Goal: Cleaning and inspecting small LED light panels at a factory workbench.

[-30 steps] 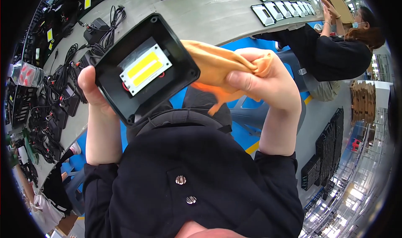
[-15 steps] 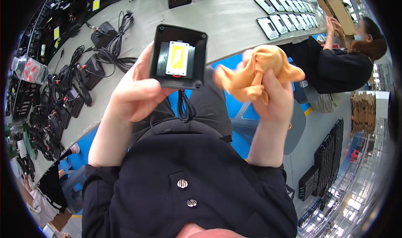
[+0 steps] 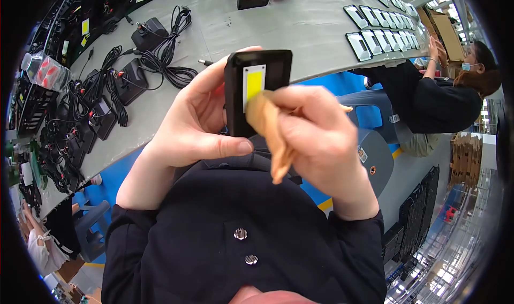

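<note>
My left hand (image 3: 201, 114) grips a square black lamp housing (image 3: 276, 68) by its left side, thumb along the lower edge. Inside the housing sits a yellow LED panel (image 3: 255, 79) with a white border. In my right hand (image 3: 318, 133) a yellow-orange cloth (image 3: 270, 130) is pinched between fingers and thumb. The cloth lies against the lower part of the panel and hides some of it. The housing is tilted, its open face turned partly toward my right hand.
Several black lamp housings (image 3: 131, 82) with coiled cables lie at the left of the table (image 3: 214, 31). A clear plastic jar (image 3: 47, 71) stands at far left. Rows of frames (image 3: 369, 45) cover the back right. A person (image 3: 444, 98) in black sits at right beside a grey stool (image 3: 375, 111).
The cloth in my right hand has moved left onto the panel, from apart beside it. My left hand has turned the housing and shifted it slightly right and lower.
</note>
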Available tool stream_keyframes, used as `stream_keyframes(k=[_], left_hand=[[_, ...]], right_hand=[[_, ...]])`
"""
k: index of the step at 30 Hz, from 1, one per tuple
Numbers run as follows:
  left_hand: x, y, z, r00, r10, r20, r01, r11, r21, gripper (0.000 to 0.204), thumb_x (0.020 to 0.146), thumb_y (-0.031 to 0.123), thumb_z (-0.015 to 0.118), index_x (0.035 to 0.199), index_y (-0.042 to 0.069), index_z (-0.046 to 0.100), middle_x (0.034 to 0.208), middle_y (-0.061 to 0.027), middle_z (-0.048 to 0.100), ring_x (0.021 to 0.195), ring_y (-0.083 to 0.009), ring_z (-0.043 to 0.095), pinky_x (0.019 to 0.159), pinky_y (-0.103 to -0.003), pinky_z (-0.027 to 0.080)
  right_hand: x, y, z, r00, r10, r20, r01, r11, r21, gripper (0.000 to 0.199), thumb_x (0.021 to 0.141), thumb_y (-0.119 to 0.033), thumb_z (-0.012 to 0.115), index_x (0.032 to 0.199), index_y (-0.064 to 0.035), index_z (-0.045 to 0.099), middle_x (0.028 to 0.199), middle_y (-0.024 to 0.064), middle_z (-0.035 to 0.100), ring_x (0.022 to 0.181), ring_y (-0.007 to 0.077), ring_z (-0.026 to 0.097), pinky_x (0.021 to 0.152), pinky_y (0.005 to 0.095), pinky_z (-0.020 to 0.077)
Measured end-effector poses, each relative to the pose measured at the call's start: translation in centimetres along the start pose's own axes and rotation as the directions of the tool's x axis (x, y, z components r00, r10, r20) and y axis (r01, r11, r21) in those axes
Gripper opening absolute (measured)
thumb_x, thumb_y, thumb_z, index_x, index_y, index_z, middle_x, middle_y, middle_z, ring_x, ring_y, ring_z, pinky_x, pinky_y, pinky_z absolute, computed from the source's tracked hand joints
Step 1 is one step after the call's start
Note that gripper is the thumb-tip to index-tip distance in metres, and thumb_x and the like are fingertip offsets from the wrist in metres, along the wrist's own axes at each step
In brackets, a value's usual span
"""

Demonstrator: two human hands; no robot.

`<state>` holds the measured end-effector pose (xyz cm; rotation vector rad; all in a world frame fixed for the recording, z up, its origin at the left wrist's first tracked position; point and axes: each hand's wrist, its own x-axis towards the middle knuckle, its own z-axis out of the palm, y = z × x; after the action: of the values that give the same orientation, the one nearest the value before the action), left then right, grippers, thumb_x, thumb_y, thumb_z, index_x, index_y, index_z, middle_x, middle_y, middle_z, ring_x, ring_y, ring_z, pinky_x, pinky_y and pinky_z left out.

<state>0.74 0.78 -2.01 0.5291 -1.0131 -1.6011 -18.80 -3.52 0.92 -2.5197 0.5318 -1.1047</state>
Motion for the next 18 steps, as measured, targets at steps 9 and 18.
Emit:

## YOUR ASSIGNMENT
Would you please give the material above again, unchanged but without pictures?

## RESPONSE TO THIS EXERCISE
Goal: Cleaning and inspecting small LED light panels at a factory workbench.

[-30 steps] 
[-15 steps] 
[+0 steps] 

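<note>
My left hand (image 3: 201, 114) grips a square black lamp housing (image 3: 276, 68) by its left side, thumb along the lower edge. Inside the housing sits a yellow LED panel (image 3: 255, 79) with a white border. In my right hand (image 3: 318, 133) a yellow-orange cloth (image 3: 270, 130) is pinched between fingers and thumb. The cloth lies against the lower part of the panel and hides some of it. The housing is tilted, its open face turned partly toward my right hand.
Several black lamp housings (image 3: 131, 82) with coiled cables lie at the left of the table (image 3: 214, 31). A clear plastic jar (image 3: 47, 71) stands at far left. Rows of frames (image 3: 369, 45) cover the back right. A person (image 3: 444, 98) in black sits at right beside a grey stool (image 3: 375, 111).
The cloth in my right hand has moved left onto the panel, from apart beside it. My left hand has turned the housing and shifted it slightly right and lower.
</note>
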Available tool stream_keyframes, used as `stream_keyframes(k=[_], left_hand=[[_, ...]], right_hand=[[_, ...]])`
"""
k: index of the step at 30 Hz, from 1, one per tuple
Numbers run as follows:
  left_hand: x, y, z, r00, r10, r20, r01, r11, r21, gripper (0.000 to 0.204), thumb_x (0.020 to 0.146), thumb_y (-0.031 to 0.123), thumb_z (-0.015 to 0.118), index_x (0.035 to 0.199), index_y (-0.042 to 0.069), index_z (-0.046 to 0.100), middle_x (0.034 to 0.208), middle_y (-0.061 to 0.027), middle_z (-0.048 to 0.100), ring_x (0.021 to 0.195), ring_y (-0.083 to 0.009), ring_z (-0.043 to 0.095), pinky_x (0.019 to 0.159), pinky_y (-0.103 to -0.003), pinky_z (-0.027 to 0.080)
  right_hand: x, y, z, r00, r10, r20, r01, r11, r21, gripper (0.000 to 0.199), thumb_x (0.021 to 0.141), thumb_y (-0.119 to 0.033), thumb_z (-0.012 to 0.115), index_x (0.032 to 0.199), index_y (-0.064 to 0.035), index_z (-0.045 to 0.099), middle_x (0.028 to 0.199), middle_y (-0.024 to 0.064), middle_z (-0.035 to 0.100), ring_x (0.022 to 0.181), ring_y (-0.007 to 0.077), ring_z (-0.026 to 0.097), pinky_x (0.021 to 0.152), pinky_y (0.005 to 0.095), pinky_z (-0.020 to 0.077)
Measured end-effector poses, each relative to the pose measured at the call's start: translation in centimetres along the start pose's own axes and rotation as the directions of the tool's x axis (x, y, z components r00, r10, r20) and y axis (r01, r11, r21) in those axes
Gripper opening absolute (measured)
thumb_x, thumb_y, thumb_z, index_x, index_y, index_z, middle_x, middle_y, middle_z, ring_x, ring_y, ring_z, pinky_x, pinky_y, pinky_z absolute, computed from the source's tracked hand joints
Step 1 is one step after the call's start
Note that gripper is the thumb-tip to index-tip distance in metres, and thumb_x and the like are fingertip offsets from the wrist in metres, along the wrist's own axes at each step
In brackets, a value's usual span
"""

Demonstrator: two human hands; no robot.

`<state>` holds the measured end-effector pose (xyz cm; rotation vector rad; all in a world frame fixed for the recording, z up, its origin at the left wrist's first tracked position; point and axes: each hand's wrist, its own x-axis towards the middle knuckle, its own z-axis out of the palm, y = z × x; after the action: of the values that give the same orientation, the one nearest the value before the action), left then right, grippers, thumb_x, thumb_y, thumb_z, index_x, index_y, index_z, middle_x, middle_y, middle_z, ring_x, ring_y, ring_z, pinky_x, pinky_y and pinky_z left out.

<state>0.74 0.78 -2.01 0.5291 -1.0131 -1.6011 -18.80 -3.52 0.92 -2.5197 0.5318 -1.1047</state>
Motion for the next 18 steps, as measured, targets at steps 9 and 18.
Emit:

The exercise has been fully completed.